Oh dear! This claim is unfounded in normal road engines unless there is some fault. The power of an engine is primarily related to its capacity and its compression ratio. There are more subtle effects from ignition timing, pumping efficiency (i.e. inlet and exhaust design), inlet air temperature and pressure and so on. Coolant type will have negligible effect. In old, badly designed blocks and cylinder heads there may be poor internal flow of the coolant, allowing local pockets of steam to occur which would occur less readily with waterless coolants, but modern engines including 1980’s Jaguar engines do not suffer from this effect. However for vintage engines it could well be a problem in which case waterless coolants have a place.
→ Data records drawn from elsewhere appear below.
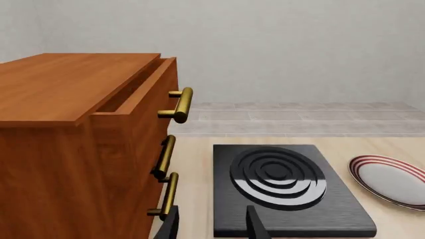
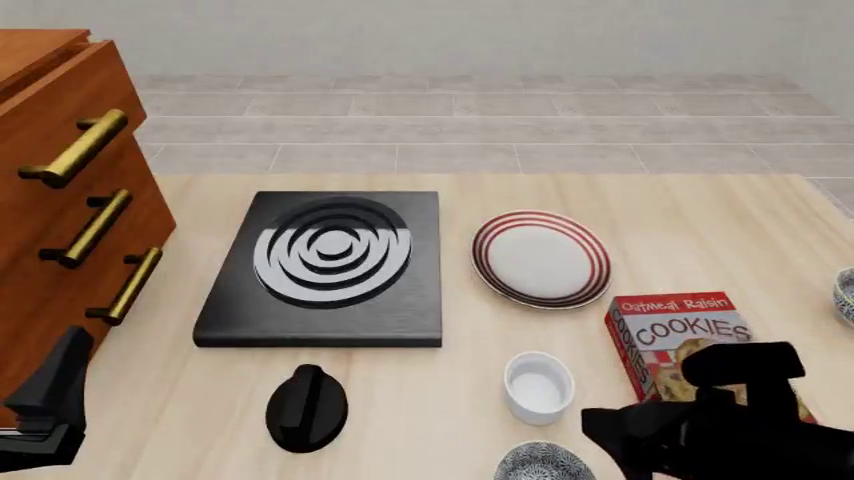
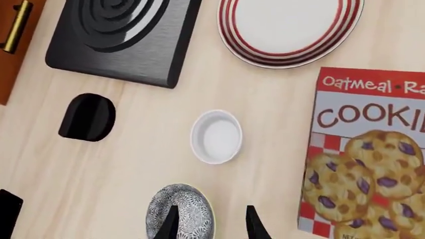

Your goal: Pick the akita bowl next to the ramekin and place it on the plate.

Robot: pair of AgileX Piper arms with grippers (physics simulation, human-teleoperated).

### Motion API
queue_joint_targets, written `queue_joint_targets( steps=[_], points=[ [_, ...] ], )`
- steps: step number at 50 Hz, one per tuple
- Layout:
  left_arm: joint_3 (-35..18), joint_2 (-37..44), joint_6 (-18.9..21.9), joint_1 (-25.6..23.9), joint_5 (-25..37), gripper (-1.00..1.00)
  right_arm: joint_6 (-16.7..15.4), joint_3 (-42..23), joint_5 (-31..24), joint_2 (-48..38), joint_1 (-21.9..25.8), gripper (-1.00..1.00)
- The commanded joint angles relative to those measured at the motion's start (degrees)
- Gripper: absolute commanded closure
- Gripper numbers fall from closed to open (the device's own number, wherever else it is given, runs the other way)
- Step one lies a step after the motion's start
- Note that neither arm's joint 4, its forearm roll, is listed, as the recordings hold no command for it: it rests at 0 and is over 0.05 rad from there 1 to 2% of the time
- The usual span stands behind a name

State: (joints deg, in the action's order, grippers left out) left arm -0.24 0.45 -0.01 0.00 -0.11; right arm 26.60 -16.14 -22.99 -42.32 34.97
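The right gripper [image 3: 211,223], fingers spread, hovered over the near-side rim of the round black-and-white patterned akita bowl [image 3: 180,210], which sat just beside the small plain white ramekin [image 3: 216,136], short of the red-striped white plate [image 3: 291,29]. The bowl looked rigid, glossy and breakable; its rim seemed the likeliest hold. The frame edge cut off part of it. The left gripper [image 1: 211,226] stood parted, idle.

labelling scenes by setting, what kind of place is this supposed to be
Most likely a simulated kitchen counter: a black stove burner with concentric rings and its knob sit on a pale wooden table, beside a wooden cabinet with brass drawer handles, with tableware and a cookies box nearby.
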Motion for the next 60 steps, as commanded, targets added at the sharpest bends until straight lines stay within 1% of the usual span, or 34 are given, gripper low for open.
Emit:
queue_joint_targets(
  steps=[1, 10, 27, 37, 50, 53, 57, 60],
  points=[
    [0.00, -0.01, -0.01, 0.00, 0.00, -1.00, 1.79, 2.81, 4.67, -3.20, 1.97, -1.00],
    [0.00, 0.00, 0.00, 0.00, 0.00, -1.00, 2.09, 3.14, 6.75, -5.08, 2.65, -1.00],
    [0.00, 0.00, 0.01, 0.01, 0.00, -1.00, 3.93, 6.43, 13.96, -10.43, 3.96, -1.00],
    [0.00, 0.01, 0.00, 0.00, 0.00, -1.00, 4.42, 7.32, 15.84, -11.96, 4.27, -1.00],
    [0.00, -0.01, 0.00, 0.00, 0.00, -1.00, 4.51, 7.33, 16.75, -13.61, 5.04, -1.00],
    [0.00, -0.01, -0.01, 0.00, 0.00, -1.00, 4.79, 7.65, 18.22, -15.29, 5.44, -1.00],
    [0.00, -0.01, 0.00, 0.00, 0.00, -1.00, 5.32, 8.64, 22.43, -19.45, 6.03, -1.00],
    [0.00, 0.01, 0.01, -0.01, 0.00, -1.00, 5.48, 8.58, 23.31, -20.62, 6.36, -1.00]
  ],
)
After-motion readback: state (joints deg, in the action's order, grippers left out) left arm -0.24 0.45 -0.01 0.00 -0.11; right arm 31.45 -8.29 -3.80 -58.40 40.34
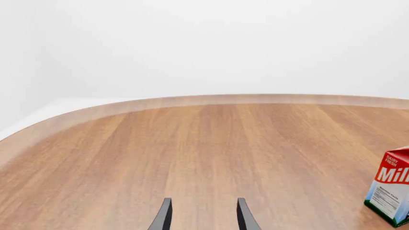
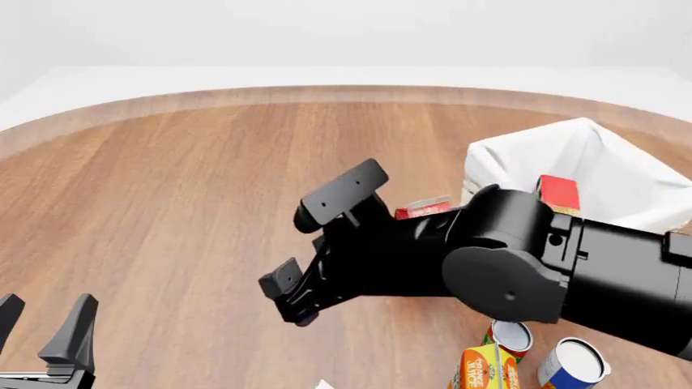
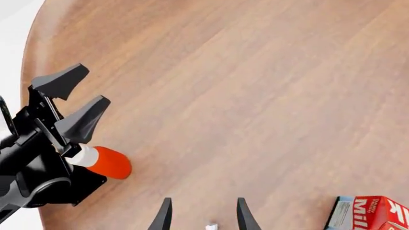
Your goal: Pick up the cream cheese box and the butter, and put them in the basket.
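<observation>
Red milk carton [image 3: 367,213] beside right tool [image 2: 324,243], cans [image 2: 571,363] nearby.

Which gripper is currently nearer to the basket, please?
Right. The right gripper hangs open just left of the basket, its arm crossing the basket's front, while the left gripper is open at the table's near-left edge, far away.
</observation>
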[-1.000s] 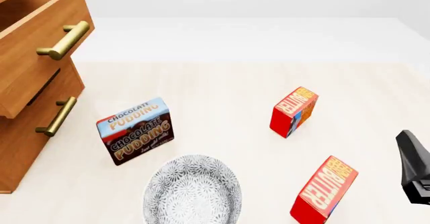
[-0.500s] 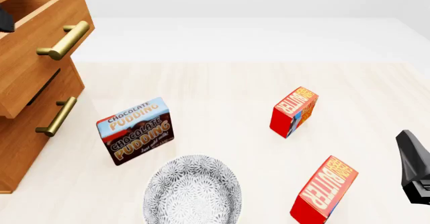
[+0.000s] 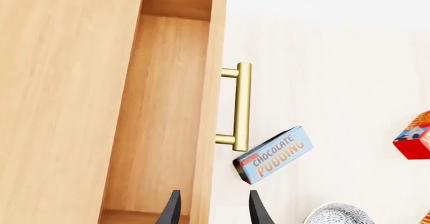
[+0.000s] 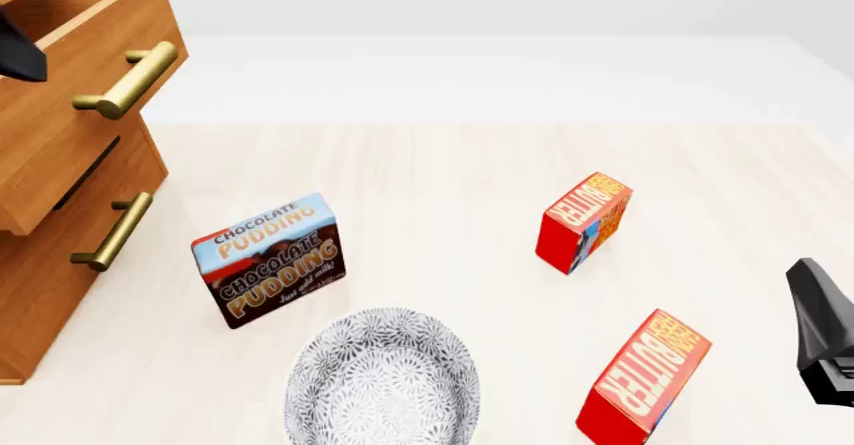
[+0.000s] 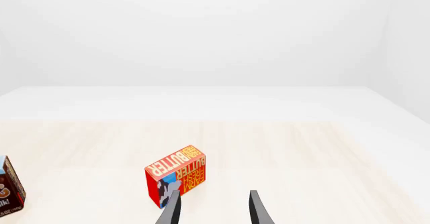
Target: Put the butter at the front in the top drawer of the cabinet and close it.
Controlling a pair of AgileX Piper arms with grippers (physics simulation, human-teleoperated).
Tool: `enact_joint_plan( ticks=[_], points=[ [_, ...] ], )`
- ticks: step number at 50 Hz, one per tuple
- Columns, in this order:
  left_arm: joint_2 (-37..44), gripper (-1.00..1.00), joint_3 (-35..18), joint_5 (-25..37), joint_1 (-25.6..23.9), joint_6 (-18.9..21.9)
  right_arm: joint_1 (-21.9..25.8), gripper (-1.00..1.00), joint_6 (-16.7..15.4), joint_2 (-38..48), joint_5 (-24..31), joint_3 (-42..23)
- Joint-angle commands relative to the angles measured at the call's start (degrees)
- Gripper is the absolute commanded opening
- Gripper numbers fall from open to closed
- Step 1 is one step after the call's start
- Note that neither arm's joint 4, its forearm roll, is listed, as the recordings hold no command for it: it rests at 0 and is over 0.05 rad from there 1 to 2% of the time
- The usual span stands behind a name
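Both black grippers, left (image 3: 211,210) and right (image 5: 211,209), stand released and empty as I inspect: left above the pulled-out honey-brown wooden top drawer (image 3: 168,113), right just beside the far small red butter carton (image 5: 176,181), its near twin (image 4: 646,377) untouched.

A blue-and-brown pudding box (image 4: 270,259) stands on the pale wooden table (image 4: 441,165), tilted a little, with "CHOCOLATE PUDDING" lettered on both its top face and its front face. Just in front of it and slightly to the right lies a round bowl (image 4: 383,380) with a grey-and-white speckled pattern; its near rim is cut off by the lower edge of the front view. Box and bowl sit close together but apart. Further right and farther back stands a second red butter carton (image 4: 585,221), upright on the table, well apart from the pudding box and the bowl.
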Motion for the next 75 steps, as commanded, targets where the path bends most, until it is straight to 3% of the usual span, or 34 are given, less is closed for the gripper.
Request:
enact_joint_plan(
  ticks=[1,34,75],
  points=[
    [0.9,1.00,1.6,-1.2,-0.4,-0.3,0.0,1.00,0.0,0.0,-0.1,0.1],
    [4.4,1.00,3.5,-4.7,-2.9,-0.8,0.0,1.00,0.0,0.0,-0.1,0.1],
    [7.7,1.00,2.1,-6.1,-8.7,-2.1,0.2,1.00,0.0,0.0,0.0,0.0]
  ],
)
Remember that a lot of highly efficient and powerful engines are actually air-cooled (many a Porsche 911 for example) so coolant is definitely not an issue!

Summary

If your engine is overheating it needs to be fixed. If your engine is boiling over, ditto. You won’t get more power from a fault-free road engine by changing the coolant (if it did we’d be seeing dynamometer graphs proving it…). If it was the same cost as conventional coolants I’d say go for it – the longer corrosion resistance life is a real benefit, but at 10 – 15 times the price I’d say ‘why bother’?